Matías Asún, el activista de Greenpeace que lucra paralizando proyectos de inversión 

Ya no es una interpretación de sus críticos, es su propia confesión. En un registro que circula con fuerza en redes sociales, Matías Asún admite sin filtros que la maquinaria de Greenpeace funciona como un martillo sobre la inversión privada. “Gracias al dinero de nuestros socios, logramos paralizar proyectos”, lanza el activista, dejando claro que el bloqueo económico es su principal producto estrella.

La confesión del “bloqueo”

El video ha caído como una bomba en los gremios empresariales. En él, Asún no habla de diálogos ambientales o de mejorar estándares; habla de resultados de paralización. Esta jactancia confirma que el objetivo final de su organización no es necesariamente un desarrollo sustentable, sino la detención total de iniciativas que generan miles de empleos.

Para el líder de Greenpeace, cada peso que ingresa de sus donantes parece tener un destino claro: financiar la ingeniería jurídica necesaria para que las máquinas no arranquen y los capitales huyan de Chile.

El “negocio” de decir que no

Lo que revela este video es una estructura de incentivos perversa. Si Greenpeace se jacta ante sus socios de paralizar proyectos para seguir recibiendo fondos, ¿qué incentivo tienen para llegar a acuerdos técnicos o soluciones equilibradas?

  • Recaudación por conflicto: La narrativa del “No” es la que más vende en las campañas de captación de socios, creando un círculo vicioso donde el crecimiento de la ONG depende de cuánto daño se le haga a la inversión.

 

  • Impacto en el PIB: Mientras Asún celebra el éxito de su gestión, el país observa cómo proyectos mineros y energéticos se diluyen en tribunales, restándole competitividad a Chile frente a sus vecinos.

 

¿Quién responde por los empleos perdidos?

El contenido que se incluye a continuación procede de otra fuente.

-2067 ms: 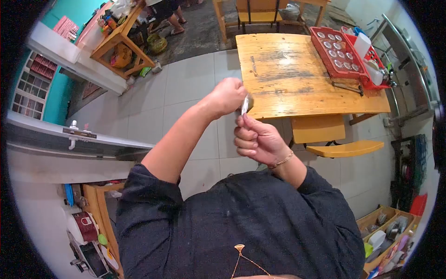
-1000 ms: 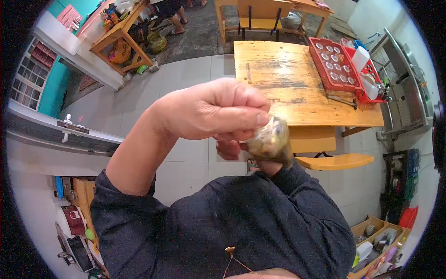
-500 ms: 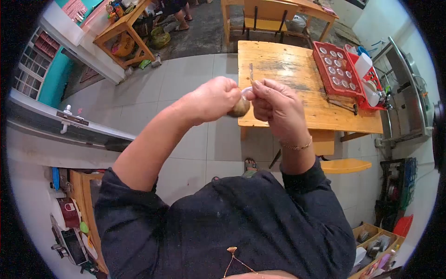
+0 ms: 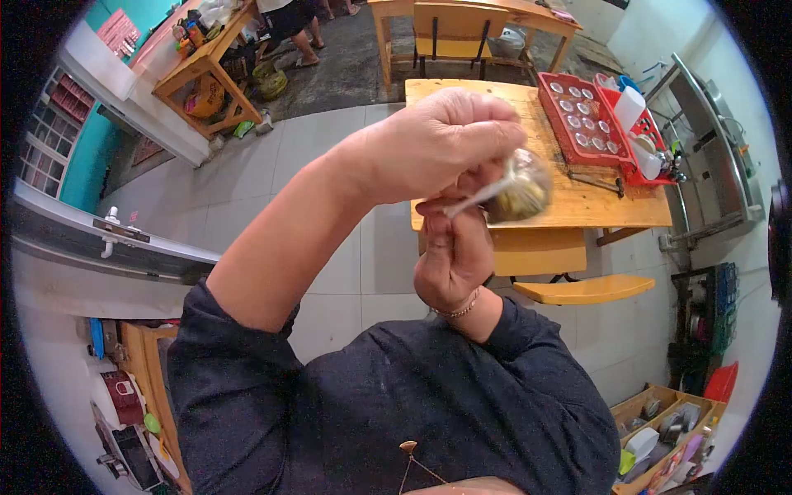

La frase de Asún es un recordatorio de que el activismo de élite no paga las cuentas de las familias que quedan cesantes cuando un proyecto se cancela. Detrás de cada “logro” de Greenpeace, hay una cadena de valor que se rompe: pequeños proveedores, transportistas y trabajadores locales que ven cómo su futuro se decide en una oficina de Providencia financiada por donantes extranjeros y locales.

Para rematar…

Ver a un líder ambientalista jactarse de frenar la economía es, por lo menos, preocupante. La protección del planeta debe ir de la mano con el progreso humano, no ser el pretexto para un modelo de negocios basado en el sabotaje institucional.